▶ **Work instruction**: Search the records for the word "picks" and pick out every line that has it.

▶ **Input data**:
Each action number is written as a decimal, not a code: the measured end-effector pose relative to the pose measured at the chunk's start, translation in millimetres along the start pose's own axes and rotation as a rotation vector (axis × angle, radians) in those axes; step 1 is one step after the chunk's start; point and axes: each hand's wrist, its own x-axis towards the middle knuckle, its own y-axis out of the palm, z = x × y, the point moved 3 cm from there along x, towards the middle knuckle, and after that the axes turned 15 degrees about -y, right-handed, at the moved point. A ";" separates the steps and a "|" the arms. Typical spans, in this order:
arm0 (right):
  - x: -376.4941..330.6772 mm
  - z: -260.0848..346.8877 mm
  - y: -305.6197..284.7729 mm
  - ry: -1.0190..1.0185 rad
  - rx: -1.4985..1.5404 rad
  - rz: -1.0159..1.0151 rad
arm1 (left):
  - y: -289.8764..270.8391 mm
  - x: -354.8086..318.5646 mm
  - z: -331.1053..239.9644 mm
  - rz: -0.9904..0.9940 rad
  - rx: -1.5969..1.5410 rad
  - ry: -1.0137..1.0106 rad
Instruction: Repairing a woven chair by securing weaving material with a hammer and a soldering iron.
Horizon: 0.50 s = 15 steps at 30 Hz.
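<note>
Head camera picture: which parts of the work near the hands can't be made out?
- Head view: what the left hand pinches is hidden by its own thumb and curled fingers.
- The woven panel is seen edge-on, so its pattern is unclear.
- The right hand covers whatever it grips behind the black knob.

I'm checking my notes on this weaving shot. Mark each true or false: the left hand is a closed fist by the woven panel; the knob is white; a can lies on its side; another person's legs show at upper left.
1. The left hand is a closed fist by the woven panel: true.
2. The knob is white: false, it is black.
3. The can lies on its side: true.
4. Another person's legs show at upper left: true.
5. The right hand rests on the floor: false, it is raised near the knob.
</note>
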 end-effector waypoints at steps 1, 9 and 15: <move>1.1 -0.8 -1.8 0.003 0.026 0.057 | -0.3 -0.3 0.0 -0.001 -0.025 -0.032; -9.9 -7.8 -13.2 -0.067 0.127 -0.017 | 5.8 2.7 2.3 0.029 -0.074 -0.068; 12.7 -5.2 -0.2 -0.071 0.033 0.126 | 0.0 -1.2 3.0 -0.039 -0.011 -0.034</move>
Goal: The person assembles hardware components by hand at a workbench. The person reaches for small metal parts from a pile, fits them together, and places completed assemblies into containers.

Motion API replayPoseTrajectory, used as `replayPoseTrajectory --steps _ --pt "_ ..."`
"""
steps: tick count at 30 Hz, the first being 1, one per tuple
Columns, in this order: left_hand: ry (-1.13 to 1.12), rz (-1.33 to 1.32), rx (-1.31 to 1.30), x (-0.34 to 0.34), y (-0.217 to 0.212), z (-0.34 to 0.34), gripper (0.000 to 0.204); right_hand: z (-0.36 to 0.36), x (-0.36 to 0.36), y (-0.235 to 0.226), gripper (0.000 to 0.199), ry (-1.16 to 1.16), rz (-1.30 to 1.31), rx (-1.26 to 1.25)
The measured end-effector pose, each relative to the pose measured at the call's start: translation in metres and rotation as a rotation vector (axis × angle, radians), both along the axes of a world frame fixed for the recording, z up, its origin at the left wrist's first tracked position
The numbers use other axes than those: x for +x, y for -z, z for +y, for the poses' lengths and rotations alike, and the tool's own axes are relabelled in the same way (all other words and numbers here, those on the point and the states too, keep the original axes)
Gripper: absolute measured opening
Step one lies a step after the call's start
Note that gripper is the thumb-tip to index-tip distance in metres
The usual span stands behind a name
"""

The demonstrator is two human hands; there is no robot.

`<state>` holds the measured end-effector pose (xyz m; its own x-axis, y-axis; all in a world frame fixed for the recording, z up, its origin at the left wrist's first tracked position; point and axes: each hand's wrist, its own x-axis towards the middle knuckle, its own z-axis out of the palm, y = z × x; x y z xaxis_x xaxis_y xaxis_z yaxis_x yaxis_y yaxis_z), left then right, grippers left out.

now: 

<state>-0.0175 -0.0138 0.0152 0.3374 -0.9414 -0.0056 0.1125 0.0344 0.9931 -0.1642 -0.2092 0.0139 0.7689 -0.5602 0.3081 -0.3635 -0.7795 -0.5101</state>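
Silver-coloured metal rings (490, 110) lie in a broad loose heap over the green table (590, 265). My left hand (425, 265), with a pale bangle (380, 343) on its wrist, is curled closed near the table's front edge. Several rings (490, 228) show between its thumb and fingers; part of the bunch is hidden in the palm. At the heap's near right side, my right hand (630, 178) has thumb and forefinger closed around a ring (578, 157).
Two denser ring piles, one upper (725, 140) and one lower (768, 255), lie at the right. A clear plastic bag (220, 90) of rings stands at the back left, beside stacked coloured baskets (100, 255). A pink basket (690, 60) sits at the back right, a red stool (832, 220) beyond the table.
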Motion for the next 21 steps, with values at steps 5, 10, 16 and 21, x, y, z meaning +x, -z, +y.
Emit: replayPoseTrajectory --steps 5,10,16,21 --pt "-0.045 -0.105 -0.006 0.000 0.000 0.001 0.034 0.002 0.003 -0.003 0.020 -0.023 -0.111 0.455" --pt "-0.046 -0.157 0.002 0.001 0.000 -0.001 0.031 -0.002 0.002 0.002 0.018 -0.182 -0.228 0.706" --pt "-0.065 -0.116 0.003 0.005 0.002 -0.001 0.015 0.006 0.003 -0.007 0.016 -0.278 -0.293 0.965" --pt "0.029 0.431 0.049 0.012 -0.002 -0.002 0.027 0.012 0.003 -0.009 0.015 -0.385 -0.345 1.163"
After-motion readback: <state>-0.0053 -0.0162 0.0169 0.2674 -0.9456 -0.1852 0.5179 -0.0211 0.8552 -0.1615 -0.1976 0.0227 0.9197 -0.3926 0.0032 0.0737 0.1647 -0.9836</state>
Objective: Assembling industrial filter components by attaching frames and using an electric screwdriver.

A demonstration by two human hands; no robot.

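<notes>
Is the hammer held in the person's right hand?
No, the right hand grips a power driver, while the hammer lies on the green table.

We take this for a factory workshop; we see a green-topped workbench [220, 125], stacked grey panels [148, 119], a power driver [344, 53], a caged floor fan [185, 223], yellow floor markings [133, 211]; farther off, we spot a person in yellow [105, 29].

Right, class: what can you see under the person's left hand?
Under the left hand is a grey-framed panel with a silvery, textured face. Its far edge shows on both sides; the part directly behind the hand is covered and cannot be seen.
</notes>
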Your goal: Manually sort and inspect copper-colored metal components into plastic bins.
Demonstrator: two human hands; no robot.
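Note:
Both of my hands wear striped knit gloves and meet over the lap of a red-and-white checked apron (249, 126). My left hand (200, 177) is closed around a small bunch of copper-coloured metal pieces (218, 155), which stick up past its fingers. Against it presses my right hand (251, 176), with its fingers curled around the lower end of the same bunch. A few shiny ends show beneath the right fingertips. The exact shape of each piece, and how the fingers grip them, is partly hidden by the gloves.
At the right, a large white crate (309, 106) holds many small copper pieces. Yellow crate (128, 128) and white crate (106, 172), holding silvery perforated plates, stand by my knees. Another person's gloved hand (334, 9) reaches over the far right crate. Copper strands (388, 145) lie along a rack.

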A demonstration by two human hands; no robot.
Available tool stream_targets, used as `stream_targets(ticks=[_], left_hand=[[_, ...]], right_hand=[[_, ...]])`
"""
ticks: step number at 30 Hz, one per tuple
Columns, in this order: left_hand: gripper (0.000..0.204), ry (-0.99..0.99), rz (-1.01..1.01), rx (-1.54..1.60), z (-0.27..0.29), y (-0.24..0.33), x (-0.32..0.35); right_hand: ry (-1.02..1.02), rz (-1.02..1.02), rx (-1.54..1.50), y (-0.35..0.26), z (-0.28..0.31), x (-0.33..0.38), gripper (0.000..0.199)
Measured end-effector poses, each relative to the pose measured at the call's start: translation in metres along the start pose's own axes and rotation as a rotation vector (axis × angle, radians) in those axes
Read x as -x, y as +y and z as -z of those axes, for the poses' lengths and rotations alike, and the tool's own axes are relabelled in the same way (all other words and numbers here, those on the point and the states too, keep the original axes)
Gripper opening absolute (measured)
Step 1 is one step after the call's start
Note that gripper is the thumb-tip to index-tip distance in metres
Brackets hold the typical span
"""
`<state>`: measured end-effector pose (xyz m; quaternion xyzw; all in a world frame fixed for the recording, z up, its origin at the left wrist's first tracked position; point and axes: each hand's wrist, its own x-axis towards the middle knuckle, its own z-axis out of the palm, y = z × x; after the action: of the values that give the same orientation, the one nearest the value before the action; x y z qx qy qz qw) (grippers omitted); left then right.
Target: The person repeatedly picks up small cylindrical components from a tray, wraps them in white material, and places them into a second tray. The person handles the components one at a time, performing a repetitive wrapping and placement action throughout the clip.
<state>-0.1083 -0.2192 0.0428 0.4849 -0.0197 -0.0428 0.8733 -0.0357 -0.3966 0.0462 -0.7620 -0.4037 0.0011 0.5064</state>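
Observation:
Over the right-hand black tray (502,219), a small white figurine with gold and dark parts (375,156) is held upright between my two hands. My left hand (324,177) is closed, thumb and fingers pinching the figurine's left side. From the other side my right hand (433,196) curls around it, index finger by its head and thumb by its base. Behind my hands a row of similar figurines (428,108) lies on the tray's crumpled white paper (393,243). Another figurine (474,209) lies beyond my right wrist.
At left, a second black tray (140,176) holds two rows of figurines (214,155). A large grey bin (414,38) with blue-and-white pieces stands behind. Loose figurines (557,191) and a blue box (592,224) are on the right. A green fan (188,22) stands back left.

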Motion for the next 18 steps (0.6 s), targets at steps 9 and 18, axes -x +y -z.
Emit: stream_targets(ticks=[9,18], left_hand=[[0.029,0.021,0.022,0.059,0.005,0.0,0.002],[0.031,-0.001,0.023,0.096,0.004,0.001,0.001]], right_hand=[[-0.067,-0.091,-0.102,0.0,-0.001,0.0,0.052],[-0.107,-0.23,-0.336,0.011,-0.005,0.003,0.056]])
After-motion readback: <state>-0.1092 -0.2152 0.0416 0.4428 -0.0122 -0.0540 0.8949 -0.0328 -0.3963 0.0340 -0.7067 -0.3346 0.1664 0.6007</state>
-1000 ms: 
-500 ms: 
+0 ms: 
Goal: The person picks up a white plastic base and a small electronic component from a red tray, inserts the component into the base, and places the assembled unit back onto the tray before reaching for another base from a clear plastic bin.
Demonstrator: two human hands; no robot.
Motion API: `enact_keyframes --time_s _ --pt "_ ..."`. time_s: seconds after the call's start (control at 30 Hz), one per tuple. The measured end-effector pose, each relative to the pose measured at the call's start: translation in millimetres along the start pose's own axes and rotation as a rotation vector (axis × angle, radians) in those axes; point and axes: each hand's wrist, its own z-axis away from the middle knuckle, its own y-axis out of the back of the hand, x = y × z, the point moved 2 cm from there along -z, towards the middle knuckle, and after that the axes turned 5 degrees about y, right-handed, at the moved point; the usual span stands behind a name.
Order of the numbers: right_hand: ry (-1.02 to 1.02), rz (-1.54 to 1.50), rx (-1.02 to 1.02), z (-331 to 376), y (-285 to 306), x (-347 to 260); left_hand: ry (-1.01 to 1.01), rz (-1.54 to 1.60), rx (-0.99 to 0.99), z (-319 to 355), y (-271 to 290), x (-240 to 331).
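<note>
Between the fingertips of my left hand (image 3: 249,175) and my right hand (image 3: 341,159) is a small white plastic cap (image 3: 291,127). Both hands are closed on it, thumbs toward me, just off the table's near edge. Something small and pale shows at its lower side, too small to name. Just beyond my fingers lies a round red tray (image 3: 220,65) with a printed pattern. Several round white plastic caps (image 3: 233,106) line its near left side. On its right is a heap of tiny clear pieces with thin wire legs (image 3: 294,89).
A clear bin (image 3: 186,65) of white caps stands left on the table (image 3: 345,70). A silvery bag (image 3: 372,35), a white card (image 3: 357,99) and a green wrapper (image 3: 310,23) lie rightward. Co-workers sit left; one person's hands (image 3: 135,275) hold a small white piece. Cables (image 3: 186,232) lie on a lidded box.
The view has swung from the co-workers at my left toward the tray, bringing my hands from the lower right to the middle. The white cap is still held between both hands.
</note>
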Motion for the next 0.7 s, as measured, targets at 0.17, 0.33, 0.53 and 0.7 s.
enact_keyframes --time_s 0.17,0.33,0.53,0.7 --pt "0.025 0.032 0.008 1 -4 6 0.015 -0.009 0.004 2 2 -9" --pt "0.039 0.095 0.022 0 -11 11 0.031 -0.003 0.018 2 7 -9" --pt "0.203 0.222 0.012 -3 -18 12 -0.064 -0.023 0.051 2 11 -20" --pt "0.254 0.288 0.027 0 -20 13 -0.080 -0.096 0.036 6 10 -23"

▶ **Finished task**:
Target: The person repeatedly picks up small cylindrical components from a tray, wraps them in white material, and places them into a second tray. The person handles the components one at a time, performing a repetitive wrapping and placement action throughout the clip.
Goal: The person picks up a white plastic base and a small electronic component from a red tray, inserts the component into the base, and places the assembled unit back onto the tray before reaching for another base from a clear plastic bin.

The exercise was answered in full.